After the recent article about the raise that Sheriff Dukes has given himself, I started thinking about how else he has served “Community First.” Promptly after taking office, Kyle Dukes started fixing the “Good Old Boy System” by hiring two of his friends from Noble County. Not just hiring them as deputies, but bringing them in to positions of power, disregarding the qualified merit deputies that had been with the department already serving our community. Obviously, this was not a great move for the morale of a new administration.
However, there was one more move to an even higher position. Kyle Dukes promoted his brother-in-law, to chief deputy, second in command of the entire Sheriff’s Department. Along with being the second in charge, guess who else has made lucrative gains? You guessed it! Last year, the chief deputy brother-in-law made just shy of $100,000. Dukes gave the chief deputy position a raise and changed a common practice at the Sheriff’s Department of who could claim overtime.

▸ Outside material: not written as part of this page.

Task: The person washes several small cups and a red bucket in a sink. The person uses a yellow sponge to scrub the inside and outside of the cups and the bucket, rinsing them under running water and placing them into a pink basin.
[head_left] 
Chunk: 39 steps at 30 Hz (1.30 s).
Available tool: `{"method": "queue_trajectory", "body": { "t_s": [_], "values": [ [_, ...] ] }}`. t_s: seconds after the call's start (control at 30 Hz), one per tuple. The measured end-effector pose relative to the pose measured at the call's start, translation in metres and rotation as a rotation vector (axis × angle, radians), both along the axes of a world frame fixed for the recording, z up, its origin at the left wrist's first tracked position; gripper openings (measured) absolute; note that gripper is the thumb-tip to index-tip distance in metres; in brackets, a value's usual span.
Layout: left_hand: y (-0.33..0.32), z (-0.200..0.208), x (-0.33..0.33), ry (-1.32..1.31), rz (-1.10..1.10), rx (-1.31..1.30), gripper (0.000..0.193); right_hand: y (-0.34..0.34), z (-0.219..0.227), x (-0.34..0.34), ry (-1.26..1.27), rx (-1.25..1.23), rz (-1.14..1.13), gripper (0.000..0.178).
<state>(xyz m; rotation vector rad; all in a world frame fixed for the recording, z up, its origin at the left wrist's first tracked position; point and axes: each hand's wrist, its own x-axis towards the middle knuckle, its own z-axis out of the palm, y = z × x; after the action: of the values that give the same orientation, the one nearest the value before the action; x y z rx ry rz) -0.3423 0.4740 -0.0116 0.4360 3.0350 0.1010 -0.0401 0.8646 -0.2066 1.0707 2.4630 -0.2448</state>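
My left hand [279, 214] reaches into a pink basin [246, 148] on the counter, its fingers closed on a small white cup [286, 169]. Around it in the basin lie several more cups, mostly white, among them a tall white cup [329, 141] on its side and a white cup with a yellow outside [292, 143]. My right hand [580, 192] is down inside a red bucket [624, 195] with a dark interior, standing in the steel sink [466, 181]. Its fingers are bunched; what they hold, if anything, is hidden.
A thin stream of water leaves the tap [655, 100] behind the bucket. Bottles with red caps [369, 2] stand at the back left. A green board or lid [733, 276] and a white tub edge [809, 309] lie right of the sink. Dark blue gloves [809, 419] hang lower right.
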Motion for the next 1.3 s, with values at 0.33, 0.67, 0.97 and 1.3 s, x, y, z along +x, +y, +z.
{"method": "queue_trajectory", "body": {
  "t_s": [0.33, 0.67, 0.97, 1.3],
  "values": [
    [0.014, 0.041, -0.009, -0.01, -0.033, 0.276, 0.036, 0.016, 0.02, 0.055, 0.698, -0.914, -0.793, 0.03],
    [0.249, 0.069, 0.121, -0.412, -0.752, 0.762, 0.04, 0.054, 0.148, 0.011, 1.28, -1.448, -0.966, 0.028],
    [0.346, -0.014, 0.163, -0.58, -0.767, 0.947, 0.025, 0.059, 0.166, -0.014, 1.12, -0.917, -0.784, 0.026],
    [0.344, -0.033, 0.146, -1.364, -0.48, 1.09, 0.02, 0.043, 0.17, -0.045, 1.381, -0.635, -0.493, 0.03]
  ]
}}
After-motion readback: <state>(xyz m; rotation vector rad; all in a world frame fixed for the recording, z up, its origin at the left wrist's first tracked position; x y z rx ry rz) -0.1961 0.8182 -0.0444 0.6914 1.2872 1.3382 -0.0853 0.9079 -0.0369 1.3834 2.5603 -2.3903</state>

In my 17 years of working at the Sheriff’s Department, it was known that people in ranking positions were not to claim overtime. This change allows high ranking deputies to earn money above their salary. Some might say that there is nothing wrong with this, which may be true. However, the overtime is now being run through the pension. What does this mean? The pension for a merit deputy is based off a percentage of their three highest years of pay. Let’s say a deputy works overtime for a construction company as traffic control. The deputy gets paid by the construction company, but instead of the company paying directly, the money is run through the normal county payroll adding those wages toward that deputy’s highest three years of pay. The taxpayers are responsible to make keep the pension solvent, so the taxpayers are getting duped for a county deputy making outside money from overtime.
So back to the original thought of Kyle Dukes fixing the “Good Old Boy System.” I guess in looking at this small part of how he has hired and promoted his friends and family, Dukes has changed the “Good Old Boy System.” Kyle Dukes expanded what he claimed needed fixed and then gave those involved more money. I guess when Dukes said fix it, he meant improve it, and maybe now it should be called the “Great Old Boy System”!